■ Prompt ■
Print the material underneath in full, keeping every line exactly as it is.

■ Data extract ■
BEGIN
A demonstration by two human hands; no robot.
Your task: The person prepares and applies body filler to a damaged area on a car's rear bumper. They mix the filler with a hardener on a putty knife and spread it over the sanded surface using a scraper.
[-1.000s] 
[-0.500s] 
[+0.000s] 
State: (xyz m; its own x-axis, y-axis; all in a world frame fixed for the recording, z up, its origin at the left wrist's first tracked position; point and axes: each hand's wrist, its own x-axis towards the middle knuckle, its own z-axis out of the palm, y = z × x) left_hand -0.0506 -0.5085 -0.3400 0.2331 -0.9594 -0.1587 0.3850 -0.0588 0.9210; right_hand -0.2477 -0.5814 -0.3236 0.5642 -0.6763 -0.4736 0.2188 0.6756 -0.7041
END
■ Response for this exercise ■
A demonstration by two human hands; no robot.
Your task: The person prepares and applies body filler to a damaged area on a car's rear bumper. They mix the filler with a hardener on a putty knife and spread it over the sanded surface using a scraper.
[-1.000s] 
[-0.500s] 
[+0.000s] 
State: (xyz m; its own x-axis, y-axis; all in a world frame fixed for the recording, z up, its origin at the left wrist's first tracked position; point and axes: each hand's wrist, its own x-axis towards the middle knuckle, its own z-axis out of the palm, y = z × x) left_hand -0.0506 -0.5085 -0.3400 0.2331 -0.9594 -0.1587 0.3850 -0.0588 0.9210; right_hand -0.2477 -0.5814 -0.3236 0.5642 -0.6763 -0.4736 0.2188 0.6756 -0.7041

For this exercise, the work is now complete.